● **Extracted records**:
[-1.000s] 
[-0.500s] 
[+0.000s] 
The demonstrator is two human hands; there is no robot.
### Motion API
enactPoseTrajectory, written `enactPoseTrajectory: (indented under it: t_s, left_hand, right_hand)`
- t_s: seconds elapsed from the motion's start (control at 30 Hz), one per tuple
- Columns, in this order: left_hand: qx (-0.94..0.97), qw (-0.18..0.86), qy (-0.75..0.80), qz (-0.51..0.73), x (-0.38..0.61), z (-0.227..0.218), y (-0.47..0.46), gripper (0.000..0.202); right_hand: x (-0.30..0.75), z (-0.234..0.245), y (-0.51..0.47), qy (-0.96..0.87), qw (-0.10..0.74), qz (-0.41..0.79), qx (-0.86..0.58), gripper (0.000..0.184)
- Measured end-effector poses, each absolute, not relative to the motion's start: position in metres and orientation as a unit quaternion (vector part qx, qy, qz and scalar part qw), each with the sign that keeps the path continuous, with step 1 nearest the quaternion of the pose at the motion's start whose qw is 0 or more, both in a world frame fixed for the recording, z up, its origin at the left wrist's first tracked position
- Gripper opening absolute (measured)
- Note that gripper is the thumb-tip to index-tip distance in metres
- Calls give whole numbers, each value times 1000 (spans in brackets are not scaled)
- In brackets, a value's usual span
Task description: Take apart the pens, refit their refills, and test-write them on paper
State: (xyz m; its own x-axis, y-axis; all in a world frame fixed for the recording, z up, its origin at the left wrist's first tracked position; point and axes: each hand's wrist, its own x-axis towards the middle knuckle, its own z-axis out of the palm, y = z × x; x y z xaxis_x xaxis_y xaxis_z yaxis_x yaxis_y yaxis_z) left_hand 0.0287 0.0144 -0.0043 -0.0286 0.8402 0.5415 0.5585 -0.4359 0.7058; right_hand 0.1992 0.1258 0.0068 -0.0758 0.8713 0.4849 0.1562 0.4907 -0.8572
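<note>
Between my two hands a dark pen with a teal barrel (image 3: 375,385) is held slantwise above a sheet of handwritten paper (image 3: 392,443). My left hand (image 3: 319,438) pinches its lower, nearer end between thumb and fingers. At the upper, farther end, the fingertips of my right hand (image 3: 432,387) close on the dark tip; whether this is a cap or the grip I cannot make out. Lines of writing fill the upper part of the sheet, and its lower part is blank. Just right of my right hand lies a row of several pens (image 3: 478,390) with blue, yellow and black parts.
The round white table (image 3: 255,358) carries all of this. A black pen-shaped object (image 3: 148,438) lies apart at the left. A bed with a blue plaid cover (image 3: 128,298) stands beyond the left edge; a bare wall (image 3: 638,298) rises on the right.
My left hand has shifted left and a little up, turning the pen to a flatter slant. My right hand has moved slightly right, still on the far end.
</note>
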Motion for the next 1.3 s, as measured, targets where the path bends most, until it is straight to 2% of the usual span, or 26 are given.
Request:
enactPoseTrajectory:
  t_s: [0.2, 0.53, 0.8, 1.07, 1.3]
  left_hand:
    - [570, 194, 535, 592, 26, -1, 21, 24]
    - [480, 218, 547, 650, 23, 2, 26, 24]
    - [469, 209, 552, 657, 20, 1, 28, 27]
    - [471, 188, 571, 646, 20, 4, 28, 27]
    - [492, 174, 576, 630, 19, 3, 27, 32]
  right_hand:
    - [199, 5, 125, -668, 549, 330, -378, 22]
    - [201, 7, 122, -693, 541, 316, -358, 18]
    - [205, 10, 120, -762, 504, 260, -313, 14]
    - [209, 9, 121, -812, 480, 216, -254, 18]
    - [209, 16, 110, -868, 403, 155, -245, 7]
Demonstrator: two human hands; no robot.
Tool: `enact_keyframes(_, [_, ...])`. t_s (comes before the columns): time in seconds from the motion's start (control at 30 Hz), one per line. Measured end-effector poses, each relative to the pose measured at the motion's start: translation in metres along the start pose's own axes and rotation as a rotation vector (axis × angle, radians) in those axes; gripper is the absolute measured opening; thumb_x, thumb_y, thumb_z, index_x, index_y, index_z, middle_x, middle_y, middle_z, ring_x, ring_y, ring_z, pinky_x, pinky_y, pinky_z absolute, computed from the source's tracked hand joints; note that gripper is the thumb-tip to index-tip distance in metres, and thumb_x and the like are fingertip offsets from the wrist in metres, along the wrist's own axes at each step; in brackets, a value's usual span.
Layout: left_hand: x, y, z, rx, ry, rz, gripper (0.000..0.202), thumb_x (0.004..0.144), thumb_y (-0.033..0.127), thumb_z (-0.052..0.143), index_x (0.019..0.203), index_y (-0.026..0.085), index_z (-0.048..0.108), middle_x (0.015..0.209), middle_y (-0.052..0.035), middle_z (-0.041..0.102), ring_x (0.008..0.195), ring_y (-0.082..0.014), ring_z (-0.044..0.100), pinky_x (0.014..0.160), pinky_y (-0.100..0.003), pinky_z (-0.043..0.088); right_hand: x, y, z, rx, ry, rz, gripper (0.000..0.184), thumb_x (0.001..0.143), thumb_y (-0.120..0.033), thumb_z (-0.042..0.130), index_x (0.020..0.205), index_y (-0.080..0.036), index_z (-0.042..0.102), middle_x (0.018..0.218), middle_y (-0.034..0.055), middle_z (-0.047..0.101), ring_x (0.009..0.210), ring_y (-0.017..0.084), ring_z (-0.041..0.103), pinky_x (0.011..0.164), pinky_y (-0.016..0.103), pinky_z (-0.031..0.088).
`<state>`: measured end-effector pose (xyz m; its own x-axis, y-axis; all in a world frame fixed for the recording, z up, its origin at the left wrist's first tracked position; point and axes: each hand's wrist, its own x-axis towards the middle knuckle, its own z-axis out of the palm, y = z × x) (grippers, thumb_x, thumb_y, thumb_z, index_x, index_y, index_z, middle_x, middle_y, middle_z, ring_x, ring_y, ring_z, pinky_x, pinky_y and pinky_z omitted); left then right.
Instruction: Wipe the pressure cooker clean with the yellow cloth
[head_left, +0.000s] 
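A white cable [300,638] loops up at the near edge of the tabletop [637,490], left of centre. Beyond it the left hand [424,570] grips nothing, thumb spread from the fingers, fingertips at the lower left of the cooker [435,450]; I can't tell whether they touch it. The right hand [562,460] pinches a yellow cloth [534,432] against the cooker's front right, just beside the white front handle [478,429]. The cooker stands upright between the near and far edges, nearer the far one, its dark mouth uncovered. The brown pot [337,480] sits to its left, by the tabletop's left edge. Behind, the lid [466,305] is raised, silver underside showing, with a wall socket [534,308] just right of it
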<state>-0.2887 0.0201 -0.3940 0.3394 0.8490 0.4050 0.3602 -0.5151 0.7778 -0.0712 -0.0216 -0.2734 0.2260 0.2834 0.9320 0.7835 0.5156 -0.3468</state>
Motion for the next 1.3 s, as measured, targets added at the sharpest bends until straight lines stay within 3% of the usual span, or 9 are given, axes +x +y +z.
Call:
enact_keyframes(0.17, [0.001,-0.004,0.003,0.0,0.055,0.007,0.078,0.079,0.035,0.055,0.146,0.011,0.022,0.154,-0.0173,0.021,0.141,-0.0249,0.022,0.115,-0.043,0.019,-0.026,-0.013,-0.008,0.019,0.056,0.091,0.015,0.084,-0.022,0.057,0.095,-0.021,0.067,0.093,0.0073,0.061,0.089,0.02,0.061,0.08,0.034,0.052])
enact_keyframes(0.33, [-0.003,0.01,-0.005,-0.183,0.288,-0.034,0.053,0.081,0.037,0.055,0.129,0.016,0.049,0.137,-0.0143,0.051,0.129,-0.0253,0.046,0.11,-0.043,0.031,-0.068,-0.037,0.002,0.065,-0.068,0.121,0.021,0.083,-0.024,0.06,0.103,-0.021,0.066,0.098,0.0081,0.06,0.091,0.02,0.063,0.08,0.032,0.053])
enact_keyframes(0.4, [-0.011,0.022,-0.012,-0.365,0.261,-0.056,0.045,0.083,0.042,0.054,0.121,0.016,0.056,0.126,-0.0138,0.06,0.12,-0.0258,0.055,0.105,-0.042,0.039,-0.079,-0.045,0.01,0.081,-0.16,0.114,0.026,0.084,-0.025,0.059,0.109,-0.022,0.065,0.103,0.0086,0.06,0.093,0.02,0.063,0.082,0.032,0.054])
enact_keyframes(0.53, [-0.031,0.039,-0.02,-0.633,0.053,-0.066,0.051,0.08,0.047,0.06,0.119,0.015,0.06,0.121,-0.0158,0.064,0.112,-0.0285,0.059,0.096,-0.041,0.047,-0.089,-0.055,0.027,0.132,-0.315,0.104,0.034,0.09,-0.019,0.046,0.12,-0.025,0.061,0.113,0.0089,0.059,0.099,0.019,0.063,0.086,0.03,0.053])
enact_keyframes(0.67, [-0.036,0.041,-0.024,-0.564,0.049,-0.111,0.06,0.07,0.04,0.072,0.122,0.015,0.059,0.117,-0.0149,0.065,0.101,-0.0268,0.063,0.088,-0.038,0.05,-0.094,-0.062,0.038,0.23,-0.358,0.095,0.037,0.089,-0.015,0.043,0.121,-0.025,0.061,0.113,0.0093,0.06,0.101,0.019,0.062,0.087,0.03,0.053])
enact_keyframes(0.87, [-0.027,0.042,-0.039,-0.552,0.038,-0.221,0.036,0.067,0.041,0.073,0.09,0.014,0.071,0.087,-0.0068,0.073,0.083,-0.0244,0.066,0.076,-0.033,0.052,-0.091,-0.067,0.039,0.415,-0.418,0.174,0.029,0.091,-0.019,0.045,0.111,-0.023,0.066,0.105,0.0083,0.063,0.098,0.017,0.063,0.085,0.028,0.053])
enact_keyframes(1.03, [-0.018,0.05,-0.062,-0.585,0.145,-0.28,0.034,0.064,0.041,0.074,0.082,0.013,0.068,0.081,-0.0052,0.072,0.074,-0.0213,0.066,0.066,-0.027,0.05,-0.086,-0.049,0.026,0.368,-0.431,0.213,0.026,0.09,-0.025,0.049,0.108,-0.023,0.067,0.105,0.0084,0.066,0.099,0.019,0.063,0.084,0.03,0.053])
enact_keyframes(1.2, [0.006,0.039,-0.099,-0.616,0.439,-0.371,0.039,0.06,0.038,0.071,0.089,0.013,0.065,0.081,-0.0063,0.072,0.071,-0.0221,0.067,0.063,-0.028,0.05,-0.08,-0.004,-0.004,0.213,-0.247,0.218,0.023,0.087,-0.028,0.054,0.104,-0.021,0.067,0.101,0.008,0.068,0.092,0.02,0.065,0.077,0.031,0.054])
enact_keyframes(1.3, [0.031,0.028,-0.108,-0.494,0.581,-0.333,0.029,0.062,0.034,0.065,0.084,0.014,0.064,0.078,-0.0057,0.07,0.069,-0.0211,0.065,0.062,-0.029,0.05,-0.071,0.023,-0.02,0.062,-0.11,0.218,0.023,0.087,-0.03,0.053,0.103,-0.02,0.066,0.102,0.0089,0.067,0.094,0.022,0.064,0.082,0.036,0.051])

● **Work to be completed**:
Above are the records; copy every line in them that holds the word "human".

● **Solution to the exercise**:
The demonstrator is two human hands; there is no robot.
Demonstrator: two human hands; no robot.

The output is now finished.